# In-Class Coding Lab: Files

The goals of this lab are to help you to understand:

- Reading data from a file all at once or one line at a time.
- Searching for data in files
- Parsing text data to numerical data.
- How to build complex programs incrementally.

## Average  Spam Confidence

For this lab, we will write a program to read spam confidence headers from a mailbox file like `CCL-mbox-tiny.txt` or `CCL-mbox-small.txt`. These files contain raw email data, and in that data is a SPAM confidence number for each message:

`X-DSPAM-Confidence:0.8475`

Our goal will be to find each of these lines in the file, and extract the confidence number (In this case `0.8475`), with the end-goal of calculating the average SPAM Confidence of all the emails in the file. 

### Reading from the file

Let's start with some code to read the lines of text from `CCL-mbox-tiny.txt`



In [3]:
filename = "CCL-mbox-tiny.txt"
with open(filename, 'w') as f:
    for line in f.readlines():
        print(line.strip())        


From stephen.marquard@uct.ac.za Sat Jan  5 09:14:16 2008
Return-Path: <postmaster@collab.sakaiproject.org>
Received: from murder (mail.umich.edu [141.211.14.90])
by frankenstein.mail.umich.edu (Cyrus v2.3.8) with LMTPA;
Sat, 05 Jan 2008 09:14:16 -0500
X-Sieve: CMU Sieve 2.3
Received: from murder ([unix socket])
by mail.umich.edu (Cyrus v2.2.12) with LMTPA;
Sat, 05 Jan 2008 09:14:16 -0500
Received: from holes.mr.itd.umich.edu (holes.mr.itd.umich.edu [141.211.14.79])
by flawless.mail.umich.edu () with ESMTP id m05EEFR1013674;
Sat, 5 Jan 2008 09:14:15 -0500
Received: FROM paploo.uhi.ac.uk (app1.prod.collab.uhi.ac.uk [194.35.219.184])
BY holes.mr.itd.umich.edu ID 477F90B0.2DB2F.12494 ;
5 Jan 2008 09:14:10 -0500
Received: from paploo.uhi.ac.uk (localhost [127.0.0.1])
by paploo.uhi.ac.uk (Postfix) with ESMTP id 5F919BC2F2;
Sat,  5 Jan 2008 14:10:05 +0000 (GMT)
Message-ID: <200801051412.m05ECIaH010327@nakamura.uits.iupui.edu>
Mime-Version: 1.0
Content-Transfer-Encoding: 7bit
Received: from pr

### Now Try It

Now modify the code above to print the number of lines in the file, instead of printing the lines themselves.
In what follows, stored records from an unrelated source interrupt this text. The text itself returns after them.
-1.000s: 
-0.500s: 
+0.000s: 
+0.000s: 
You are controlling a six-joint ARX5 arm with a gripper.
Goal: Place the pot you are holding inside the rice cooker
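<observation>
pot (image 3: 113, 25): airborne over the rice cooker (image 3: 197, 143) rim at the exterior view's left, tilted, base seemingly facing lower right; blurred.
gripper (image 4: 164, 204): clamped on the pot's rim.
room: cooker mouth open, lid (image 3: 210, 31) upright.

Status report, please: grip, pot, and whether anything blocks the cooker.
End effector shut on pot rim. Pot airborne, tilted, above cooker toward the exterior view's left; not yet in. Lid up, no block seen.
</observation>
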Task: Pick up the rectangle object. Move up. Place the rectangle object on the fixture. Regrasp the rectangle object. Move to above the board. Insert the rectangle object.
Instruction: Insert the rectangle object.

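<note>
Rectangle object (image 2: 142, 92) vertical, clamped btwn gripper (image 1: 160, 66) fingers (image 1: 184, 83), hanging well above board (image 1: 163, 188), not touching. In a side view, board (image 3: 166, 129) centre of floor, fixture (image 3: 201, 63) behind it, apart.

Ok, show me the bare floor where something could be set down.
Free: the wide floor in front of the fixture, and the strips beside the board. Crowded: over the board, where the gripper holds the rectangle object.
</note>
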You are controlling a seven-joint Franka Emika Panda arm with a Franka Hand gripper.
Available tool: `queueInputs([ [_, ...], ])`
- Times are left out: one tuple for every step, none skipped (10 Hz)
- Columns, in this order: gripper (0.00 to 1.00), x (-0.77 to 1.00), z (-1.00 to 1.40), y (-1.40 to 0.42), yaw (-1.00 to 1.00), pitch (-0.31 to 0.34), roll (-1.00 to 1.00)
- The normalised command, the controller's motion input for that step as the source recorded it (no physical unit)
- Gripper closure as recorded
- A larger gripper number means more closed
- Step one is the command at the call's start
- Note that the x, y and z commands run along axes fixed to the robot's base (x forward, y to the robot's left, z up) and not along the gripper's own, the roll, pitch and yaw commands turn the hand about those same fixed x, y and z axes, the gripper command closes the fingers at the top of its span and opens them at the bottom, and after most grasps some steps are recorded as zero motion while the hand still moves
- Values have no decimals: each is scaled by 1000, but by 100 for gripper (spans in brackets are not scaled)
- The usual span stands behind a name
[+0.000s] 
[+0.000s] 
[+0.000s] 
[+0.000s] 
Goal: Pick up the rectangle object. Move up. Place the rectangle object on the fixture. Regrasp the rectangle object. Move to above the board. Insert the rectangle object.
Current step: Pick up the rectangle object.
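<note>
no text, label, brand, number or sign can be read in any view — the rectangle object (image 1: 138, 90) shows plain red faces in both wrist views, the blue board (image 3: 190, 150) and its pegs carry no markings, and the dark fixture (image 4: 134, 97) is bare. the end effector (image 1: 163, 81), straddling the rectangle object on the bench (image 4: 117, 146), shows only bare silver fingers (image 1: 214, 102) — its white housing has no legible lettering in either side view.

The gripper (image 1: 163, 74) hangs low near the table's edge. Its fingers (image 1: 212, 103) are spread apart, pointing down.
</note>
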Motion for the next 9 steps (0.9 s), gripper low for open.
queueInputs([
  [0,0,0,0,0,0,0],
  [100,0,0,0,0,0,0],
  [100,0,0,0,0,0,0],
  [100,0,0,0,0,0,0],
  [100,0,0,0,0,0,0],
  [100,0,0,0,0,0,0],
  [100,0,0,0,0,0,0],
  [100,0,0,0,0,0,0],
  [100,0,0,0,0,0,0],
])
You'll need to increment a variable each time through the loop and then print it out afterwards.

There should be **332** lines.


In [13]:
# TODO Write code to not print the lines but count the number of lines!
line_count = 0
filename = "CCL-mbox-tiny.txt"
with open(filename, 'r') as f:
    for line in f.readlines():
        line_count = line_count + 1
        
print(f"there are {line_count} lines in the file")

there are 332 lines in the file



### Finding the SPAM Confidence

Next, we'll focus on only getting lines addressing `X-DSPAM-Confidence:`. We do this by including an `if` statement inside  the `for` loop. This is a very common pattern in computing used to search through massive amouts of data.

You need to edit line 4 of the code below to only print lines which begin with `X-DSPAM-Confidence:` You know you got it working if in your output there are only **5** rows.

In [14]:
filename = "CCL-mbox-tiny.txt"
with open(filename, 'r') as f:
    for line in f.readlines():
        if line.startswith("X-DSPAM-Confidence:"): 
            print(line.strip())        


X-DSPAM-Confidence: 0.8475
X-DSPAM-Confidence: 0.6178
X-DSPAM-Confidence: 0.6961
X-DSPAM-Confidence: 0.7565
X-DSPAM-Confidence: 0.7626


### Parsing out the confidence value

The final step is to figure out how to parse out the confidence value from the string. 
For example for the given line: `X-DSPAM-Confidence: 0.8475` we need to get the value `0.8475` as a float.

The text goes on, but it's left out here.